◆ Exercise description ◆
Go through the entries below and collect each line with the string "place" in it.

━━━ Entries provided ━━━

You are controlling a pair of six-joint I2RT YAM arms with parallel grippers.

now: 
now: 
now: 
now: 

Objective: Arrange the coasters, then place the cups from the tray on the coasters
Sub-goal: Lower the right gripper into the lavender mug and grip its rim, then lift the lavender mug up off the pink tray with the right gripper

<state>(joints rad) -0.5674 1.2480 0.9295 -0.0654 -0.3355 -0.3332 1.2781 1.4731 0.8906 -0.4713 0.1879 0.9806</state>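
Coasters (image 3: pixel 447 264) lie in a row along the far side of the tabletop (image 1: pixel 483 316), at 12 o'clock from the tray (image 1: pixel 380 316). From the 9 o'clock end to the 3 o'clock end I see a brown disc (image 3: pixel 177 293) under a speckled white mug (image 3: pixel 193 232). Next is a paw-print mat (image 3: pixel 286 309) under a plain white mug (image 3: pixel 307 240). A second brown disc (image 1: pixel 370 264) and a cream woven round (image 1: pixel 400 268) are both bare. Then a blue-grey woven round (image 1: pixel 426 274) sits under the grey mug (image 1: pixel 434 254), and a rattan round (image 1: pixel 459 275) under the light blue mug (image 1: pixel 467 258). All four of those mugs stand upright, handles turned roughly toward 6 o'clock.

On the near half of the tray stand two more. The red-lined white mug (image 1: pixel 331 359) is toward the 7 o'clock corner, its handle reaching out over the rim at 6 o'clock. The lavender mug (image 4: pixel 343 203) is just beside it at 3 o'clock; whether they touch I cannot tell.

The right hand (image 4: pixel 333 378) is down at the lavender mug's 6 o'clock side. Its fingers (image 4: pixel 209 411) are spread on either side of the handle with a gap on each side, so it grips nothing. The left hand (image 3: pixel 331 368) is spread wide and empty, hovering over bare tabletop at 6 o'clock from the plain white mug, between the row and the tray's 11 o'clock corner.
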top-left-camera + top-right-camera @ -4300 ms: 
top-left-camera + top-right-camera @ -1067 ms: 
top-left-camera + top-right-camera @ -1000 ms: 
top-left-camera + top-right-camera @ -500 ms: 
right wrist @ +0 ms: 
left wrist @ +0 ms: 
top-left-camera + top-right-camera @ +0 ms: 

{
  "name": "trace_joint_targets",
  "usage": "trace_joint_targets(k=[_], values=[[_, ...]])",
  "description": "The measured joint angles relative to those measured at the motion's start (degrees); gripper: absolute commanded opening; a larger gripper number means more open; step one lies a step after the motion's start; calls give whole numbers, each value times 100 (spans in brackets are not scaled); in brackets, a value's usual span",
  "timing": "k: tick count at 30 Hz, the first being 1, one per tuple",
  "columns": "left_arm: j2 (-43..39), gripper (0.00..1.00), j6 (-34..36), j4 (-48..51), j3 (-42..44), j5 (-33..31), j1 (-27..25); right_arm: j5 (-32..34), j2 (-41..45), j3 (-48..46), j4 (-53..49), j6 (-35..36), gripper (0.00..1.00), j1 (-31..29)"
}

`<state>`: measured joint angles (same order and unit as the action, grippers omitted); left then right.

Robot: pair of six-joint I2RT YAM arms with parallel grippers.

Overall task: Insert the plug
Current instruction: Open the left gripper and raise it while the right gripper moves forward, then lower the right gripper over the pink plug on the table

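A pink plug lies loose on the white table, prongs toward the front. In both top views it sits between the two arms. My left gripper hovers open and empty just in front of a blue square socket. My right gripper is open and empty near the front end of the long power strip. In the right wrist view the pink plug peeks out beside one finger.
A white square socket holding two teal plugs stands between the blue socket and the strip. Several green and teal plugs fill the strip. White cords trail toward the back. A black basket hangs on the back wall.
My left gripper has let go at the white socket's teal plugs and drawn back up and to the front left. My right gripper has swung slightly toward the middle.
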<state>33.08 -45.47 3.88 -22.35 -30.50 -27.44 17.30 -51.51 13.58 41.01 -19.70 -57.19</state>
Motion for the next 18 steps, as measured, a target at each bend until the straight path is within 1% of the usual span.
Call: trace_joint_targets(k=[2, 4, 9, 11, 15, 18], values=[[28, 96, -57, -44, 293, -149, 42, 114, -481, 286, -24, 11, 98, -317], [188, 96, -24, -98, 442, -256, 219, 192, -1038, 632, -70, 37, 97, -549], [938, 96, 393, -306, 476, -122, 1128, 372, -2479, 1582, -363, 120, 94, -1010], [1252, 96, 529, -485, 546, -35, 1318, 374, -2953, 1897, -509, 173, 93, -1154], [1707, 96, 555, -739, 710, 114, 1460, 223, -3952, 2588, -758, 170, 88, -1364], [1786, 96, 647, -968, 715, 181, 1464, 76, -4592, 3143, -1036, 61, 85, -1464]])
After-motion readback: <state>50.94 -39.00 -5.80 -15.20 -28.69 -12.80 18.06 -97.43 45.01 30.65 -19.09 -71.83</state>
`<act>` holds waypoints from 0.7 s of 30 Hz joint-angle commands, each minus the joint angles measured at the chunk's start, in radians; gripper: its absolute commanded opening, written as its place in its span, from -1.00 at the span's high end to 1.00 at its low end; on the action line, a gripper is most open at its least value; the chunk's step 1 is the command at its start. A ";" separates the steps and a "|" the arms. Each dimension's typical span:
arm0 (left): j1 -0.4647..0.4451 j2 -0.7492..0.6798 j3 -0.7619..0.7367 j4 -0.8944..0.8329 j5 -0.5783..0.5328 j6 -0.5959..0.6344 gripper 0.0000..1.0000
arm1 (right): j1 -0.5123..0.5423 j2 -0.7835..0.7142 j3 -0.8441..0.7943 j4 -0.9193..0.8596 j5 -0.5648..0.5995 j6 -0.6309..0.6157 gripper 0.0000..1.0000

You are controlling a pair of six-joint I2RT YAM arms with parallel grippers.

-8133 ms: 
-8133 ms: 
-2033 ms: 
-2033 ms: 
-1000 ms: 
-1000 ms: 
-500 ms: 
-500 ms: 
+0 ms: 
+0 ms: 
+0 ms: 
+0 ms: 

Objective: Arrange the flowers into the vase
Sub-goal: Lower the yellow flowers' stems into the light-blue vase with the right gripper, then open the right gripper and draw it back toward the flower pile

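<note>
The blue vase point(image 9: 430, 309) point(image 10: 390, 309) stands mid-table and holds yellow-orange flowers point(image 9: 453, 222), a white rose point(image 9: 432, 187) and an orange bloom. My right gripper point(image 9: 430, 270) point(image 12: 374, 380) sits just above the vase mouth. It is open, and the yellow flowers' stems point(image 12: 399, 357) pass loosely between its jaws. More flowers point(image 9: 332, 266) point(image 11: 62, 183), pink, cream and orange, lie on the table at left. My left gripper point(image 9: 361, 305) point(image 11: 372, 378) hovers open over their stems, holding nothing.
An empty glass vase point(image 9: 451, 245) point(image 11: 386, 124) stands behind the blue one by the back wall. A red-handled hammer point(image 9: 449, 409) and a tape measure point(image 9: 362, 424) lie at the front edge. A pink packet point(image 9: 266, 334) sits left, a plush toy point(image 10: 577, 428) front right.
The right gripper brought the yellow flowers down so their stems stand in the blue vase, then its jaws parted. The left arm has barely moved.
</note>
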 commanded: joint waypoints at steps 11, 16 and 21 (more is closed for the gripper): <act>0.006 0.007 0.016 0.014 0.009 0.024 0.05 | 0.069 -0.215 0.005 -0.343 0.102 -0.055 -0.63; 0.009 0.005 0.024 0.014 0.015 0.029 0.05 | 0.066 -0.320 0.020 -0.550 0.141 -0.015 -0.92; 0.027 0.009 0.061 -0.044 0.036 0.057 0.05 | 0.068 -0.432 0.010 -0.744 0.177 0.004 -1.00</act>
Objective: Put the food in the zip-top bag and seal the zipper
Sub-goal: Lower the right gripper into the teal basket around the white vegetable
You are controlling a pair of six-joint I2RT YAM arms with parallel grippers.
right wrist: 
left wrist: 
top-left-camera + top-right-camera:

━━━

◆ Task solution ◆
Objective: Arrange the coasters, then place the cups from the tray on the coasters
`<act>` holds waypoints from 0.7 s of 30 Hz joint-angle commands, each minus the joint angles measured at the chunk's start, in radians; gripper: its absolute commanded opening, written as its place in its span, from -1.00 at the span's high end to 1.00 at its low end; on the action line, a gripper is most open at its least value; the chunk's step 1 is the command at its start. A ";" separates the steps and a "|" the arms. Each dimension's typical span:

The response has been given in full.